Taking up our second point for discussion, in Chap. 3 Kazuhito Yamashita argues that Japan’s agricultural cooperatives are the driving force behind the system described by Dr. Ohizumi. The national system responsible for the administration of agricultural production during the Second World War was carried over into the agricultural cooperative system in the postwar period. Japan’s agricultural cooperatives are therefore not independent bodies, but rather government-administered organizations. They were positioned from their inception as the organs responsible for the ultimate implementation of agricultural policy, and have been granted a variety of special privileges as a result (Yamashita 2018).

Dr. Yamashita argues that in seeking to maintain their privileges, the agricultural cooperatives have in fact contributed to the decline of Japanese agriculture. In particular, they have adhered to a policy of high rice prices in order to maintain commissions, and have thus continued a policy of reducing the acreage under cultivation on rice farms for more than 45 years. In order to enable this, they have set prohibitively high rice tariffs to discourage imports, and have opposed the reduction of tariffs by the World Trade Organization (WTO) or through the establishment of the TPP.

The efforts of the Abe Cabinet toward reform of the agricultural cooperatives have produced certain outcomes, but are still in progress.
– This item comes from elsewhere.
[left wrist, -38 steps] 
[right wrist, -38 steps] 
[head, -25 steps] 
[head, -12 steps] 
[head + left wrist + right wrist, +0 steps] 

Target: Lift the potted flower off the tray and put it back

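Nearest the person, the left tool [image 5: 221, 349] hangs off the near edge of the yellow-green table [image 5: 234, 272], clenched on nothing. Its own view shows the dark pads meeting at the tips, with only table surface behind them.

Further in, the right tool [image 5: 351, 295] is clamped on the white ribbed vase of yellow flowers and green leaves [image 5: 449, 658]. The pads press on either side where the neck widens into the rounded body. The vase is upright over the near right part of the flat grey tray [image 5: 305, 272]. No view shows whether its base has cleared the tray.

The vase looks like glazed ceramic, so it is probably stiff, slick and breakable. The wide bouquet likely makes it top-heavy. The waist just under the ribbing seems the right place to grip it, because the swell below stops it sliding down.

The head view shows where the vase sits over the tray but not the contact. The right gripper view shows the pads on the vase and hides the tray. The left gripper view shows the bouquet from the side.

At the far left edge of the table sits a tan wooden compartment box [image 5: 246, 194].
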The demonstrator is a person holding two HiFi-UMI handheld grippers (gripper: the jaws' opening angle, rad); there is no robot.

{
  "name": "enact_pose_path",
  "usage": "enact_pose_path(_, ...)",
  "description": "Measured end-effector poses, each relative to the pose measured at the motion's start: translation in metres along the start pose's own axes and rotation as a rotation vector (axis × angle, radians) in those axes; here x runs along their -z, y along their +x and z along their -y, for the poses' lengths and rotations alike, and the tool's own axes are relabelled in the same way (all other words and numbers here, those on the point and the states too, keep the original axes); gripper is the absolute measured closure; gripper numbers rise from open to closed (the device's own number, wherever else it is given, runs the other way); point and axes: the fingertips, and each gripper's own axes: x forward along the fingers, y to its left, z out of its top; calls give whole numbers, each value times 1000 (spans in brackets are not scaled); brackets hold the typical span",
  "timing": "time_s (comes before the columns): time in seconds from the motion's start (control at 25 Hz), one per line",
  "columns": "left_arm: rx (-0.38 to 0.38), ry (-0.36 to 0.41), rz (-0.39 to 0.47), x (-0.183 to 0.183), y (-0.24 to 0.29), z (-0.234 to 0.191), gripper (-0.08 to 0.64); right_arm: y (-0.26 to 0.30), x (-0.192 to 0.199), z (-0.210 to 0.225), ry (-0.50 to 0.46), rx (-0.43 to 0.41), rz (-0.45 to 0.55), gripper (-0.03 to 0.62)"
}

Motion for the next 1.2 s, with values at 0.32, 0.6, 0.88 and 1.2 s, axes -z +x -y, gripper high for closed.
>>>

In the area of rice policy, a transition toward the production of fodder rice is proceeding as a new form of the acreage reduction system. Dr. Yamashita suggests that the scrapping of this policy, which entails enormous subsidies, and the transition to a system of direct payments to protect farmers while allowing the market to determine the price of rice would reduce the disparity between domestic and overseas rice prices, increasing the potential for export (Yamashita 2015).

Political reform will also be necessary to enable Japan to exit the old system, and the dissolution of the “iron triangle” would be one desirable initiative. The conditions are auspicious. The former Minister for Agriculture, Forestry and Fisheries has a background in trading companies rather than agricultural interests and the current Minister is a former official of the Ministry of Economy, Trade and Industry. The minister responsible for overseeing the Council for Regulatory Reform, which is the driving force behind reform of the agricultural cooperatives, is passionate regarding agricultural reform, and this is another factor which has been behind the Cabinet-led push for reform of the agricultural cooperatives. We can regard the era when political supporters of the agricultural sector came together with an immovable resolution to defeat reform proposals as over.

These changes in the political climate are being observed because agriculture itself is changing. While the agricultural cooperatives might cling to the old system, farmers are moving forward. Rice farms of 100–200 hectares are appearing throughout the country, and many fruit and vegetable farmers are making use of information and communications technology (ICT) and other new technologies. In the area of dairy farming also, producers and distributors who supply raw milk without involvement with designated organizations are also appearing.

The issue for agricultural policy will be how to support these new developments, and how to bring the majority of farmers within its purview. It will be important above all not to impede their activities, and essential to fundamentally reform the systems which break up food chains. Further desirable initiatives would be the abolition of the acreage reduction system, the re-examination of the systems governing agricultural land which impede the free acquisition of land, and the adoption of policies to encourage greater efficiency in the operation of agricultural cooperatives and increased competition between the cooperatives in order to further advance the reform of the organizations.